TOKYO: Japan's economy grew faster than initially thought in the October-December quarter, due partly to strong corporate investment, official figures showed Friday.
The world's third-biggest economy grew 0.5 percent quarter-on-quarter, up from the preliminary figure of 0.3 percent, the cabinet office said.
The latest figure -- an annualised 1.9 percent -- is slightly better than market expectations, confirming that Japan has bounced back to growth as the negative impact from a series of natural disasters over the summer receded.
Japan's household spending in January edged up 2.0 percent, beating a market expectation of a 0.5 percent decline, a separate survey by the internal affairs ministry said.
Housing costs, vehicle and telecommunications-related fees and education costs were among the reasons for the rise in spending, the ministry said, ahead of the start of a new fiscal year in April.

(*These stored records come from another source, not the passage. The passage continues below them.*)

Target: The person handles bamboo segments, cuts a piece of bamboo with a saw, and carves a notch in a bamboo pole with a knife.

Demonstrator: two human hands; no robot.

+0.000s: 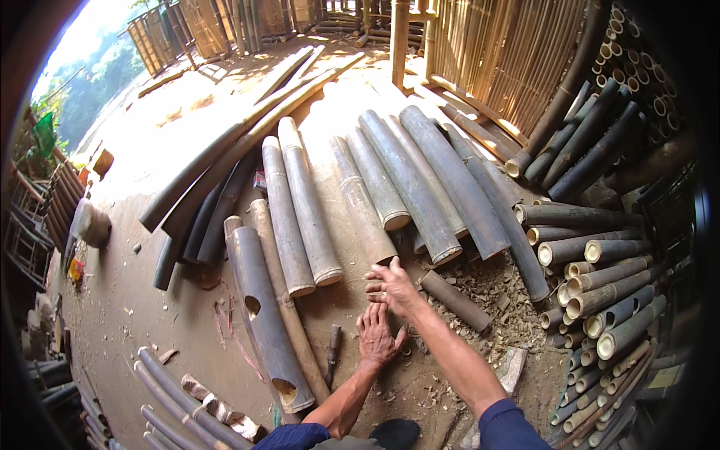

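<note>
My right hand [395,290] reaches to the near end of a grey-brown bamboo section [361,199]; its fingers are apart, and the fingertips are at or just by the cut edge. Just below it, my left hand [380,339] has its fingers stretched out, back upward, over the dirt floor, gripping nothing that shows. A short dark tool [333,352] with a narrow end lies to its left. Beside my right forearm lies a short bamboo piece [454,300]. Left of my hands, a dark bamboo tube [266,315] has two holes cut in its side.
Several thick bamboo sections [450,176] lie side by side ahead. Long bamboo poles [247,135] cross at the far left. Cut bamboo lengths [611,289] are stacked at right, near wood chips [487,289]. More thin poles [180,397] lie at lower left. A bamboo-slat wall [510,60] stands behind.
</note>
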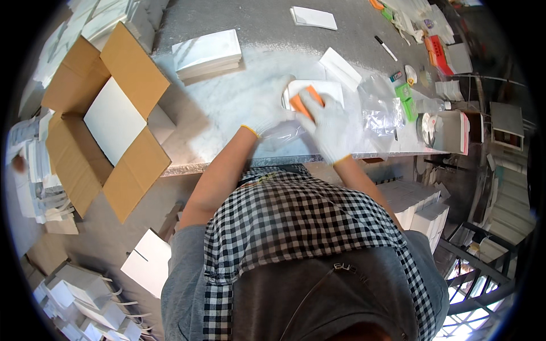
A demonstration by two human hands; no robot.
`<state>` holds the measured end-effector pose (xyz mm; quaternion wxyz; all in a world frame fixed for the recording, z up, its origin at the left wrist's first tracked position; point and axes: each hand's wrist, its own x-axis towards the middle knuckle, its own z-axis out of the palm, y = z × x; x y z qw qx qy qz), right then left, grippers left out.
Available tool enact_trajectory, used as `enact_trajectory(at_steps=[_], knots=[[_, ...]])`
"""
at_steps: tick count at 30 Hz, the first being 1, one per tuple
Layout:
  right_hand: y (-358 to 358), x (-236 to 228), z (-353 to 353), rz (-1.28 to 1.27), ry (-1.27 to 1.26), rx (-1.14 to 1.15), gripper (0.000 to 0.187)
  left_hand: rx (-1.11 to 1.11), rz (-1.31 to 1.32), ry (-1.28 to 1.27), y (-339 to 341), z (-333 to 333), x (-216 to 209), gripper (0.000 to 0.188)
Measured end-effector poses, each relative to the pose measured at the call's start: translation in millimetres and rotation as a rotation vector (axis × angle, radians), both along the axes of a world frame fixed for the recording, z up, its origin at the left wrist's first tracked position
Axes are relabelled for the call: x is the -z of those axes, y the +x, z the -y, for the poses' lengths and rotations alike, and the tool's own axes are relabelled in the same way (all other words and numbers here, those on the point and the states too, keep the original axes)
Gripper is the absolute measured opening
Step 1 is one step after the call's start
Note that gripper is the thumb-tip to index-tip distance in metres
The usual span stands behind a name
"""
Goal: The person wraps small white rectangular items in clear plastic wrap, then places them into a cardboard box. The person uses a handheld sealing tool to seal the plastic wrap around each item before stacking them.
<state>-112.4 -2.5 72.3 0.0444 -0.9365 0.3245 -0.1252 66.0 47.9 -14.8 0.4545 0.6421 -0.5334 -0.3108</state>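
Both of my hands wear white knitted gloves. My right hand [331,126] is closed on an orange sponge-like block [306,101], pressed against the face of a white tile [331,88]. My left hand [268,112] curves round the left edge of that tile, its fingers partly blurred. Clear plastic film [283,135] lies below the hands near the table's front edge. Just beyond the tile, another white piece [341,68] rests at an angle on the dusty table [199,122].
An open cardboard box [133,181] with a white panel inside stands left. Stacked white tiles [207,54] and a flat white piece [314,18] lie farther back. To the right are clear plastic bags [380,111], a green item [405,101], a black marker [385,48] and a box [453,132].
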Motion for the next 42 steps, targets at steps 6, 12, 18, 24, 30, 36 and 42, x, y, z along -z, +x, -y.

The Friday data suggest a mild turnaround after eight consecutive quarters of growth ended in January-March last year, interrupting a winning streak not seen since the heady days of Japan's "miracle" boom of the 1980s.
However, the cabinet office on Thursday revised down its judgement on the economy as a leading business confidence index declined in January for the third straight month.
It assessed the latest index as "signaling a possible turning point" towards a downturn, the cabinet office said.
Analysts have also warned that US-led trade wars could be a major risk factor for an economy still struggling to win a long battle against deflation.
The growth came after a dip following a string of natural disasters last summer, including massive flooding in western regions due to torrential rain, a typhoon that inundated a major international airport, and an earthquake in the north that disrupted supply lines.
The temporary closure of the Kansai International Airport led to a fall in tourism and overseas shipments.
For the last year, Japan's economy grew 0.8 percent year-on-year, after a 1.9 percent growth in 2017, the Cabinet Office said.